When the Seahawks won the Super Bowl three years later, they did it with one of the youngest and deepest rosters in the league. I could argue that what possibly hurt the Seahawks the most after their Super Bowl runs was that they paid too many of their star players, and because they paid them so much top dollar, they stopped developing their younger talent that they were drafting. I remain skeptical of the idea that Seattle stopped drafting as well as they had prior to 2013. Personally, I think they stopped developing the talent that they drafted as well as they did before because, honestly, no fourth round corner was seriously going to challenge the newly richly paid Richard Sherman. No fifth round pick linebacker was going to challenge Bobby Wagner or KJ Wright. When Frank Clark was a rookie, he barely saw the field during stretches of games because he was lost in the pass rush rotation that included Michael Bennett, Cliff Avril, and Bruce Irvin.
Now, back to the Ms.
The Mariners, in my mind, for years were a franchise that was constantly mortgaging the future to compete in the present. They seemed afraid of a down year, or years, for years. They would chase the big names seemingly as a means of gaining relevance in a market that was increasingly becoming more dominated by its football team with each year. When the team traded promising young outfielder Adam Jones to Baltimore for veteran starting pitcher and curmudgeon Erik Bedard, I felt the vomit of burger I had for lunch sneak up into my throat. Then promising closer Brian Fuentes to Colorado for flash in the pan Jeff Cirillo? Argh.
But nothing is more painful than seeing the team getting absolutely snow jobbed into in signing Robinson Cano’ to that ridiculous contract in 2013. Brutal. The fact that Seattle got the Mets to agree to trade for Cano’ and that contract is nothing short of miraculous, but it also cost the Ms Edwin Diaz and $20 million. Extremely high cost of doing business, but absolutely necessary.

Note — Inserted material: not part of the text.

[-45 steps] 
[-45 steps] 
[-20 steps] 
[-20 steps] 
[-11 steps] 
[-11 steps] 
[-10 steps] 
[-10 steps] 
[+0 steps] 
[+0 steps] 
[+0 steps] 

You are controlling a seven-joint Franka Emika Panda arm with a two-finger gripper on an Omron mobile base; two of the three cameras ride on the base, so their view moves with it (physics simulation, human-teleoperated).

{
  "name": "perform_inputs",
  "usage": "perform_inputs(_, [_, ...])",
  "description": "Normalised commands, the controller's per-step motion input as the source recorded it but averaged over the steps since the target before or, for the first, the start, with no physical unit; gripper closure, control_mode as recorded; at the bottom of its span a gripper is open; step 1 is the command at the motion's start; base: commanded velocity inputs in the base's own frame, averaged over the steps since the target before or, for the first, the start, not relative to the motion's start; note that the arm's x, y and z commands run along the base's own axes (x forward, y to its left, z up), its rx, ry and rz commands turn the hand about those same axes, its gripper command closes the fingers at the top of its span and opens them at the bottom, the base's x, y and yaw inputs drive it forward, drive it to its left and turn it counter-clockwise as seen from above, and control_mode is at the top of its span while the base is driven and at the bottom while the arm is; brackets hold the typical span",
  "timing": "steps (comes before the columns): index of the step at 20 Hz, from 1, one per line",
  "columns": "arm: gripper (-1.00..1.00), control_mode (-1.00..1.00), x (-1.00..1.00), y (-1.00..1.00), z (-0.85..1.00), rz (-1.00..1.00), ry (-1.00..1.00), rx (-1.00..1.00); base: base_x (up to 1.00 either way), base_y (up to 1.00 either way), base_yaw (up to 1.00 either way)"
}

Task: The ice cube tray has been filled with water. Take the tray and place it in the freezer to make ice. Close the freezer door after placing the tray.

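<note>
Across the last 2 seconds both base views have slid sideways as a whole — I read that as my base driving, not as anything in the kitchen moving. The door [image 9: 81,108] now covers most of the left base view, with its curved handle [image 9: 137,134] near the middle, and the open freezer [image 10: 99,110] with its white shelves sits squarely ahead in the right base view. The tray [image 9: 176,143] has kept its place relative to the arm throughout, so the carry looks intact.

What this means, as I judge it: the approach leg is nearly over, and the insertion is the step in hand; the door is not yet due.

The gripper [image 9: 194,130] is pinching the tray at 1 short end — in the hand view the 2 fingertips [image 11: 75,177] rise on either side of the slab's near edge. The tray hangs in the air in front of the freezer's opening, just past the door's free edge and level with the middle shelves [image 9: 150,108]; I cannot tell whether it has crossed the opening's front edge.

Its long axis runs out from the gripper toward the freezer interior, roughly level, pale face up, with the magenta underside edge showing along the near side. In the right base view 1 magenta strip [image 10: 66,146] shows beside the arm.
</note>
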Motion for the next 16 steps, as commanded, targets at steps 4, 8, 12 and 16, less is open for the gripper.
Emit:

Then the egg is all over your face, and you peed your pants, own it, and then do something about it. I think that is what Dipoto and Servais have done in this offseason, and the result of these moves is a Mariners ball club that is youth, hungry, and driven. That is very Seattle Seahawks circa 2011-2012.
There can be something truly galvanizing when you are a franchise full of a bunch of no name players that are unified with the feeling that nobody is taking them seriously. At one point during the Seahawks’ rise to greatness, nobody heard much of or considered much of Richard Sherman, Marshawn Lynch, Russell Wilson, and Doug Baldwin. Now all of these guys are Seattle icons. I’m not saying that Vogelbach, Gordon, Beckham, and pitcher Marco Gonzales are destined to become icons someday, but I am saying that they have my attention, I’m watching, and I am genuinely excited to see what comes out of this. It could be special.
And if it is special, and if I should ever see that drunk female Mariners fan ever again someday, I’m going to shout at her “Mariners rock!” – because, frankly, I am a better person than she is.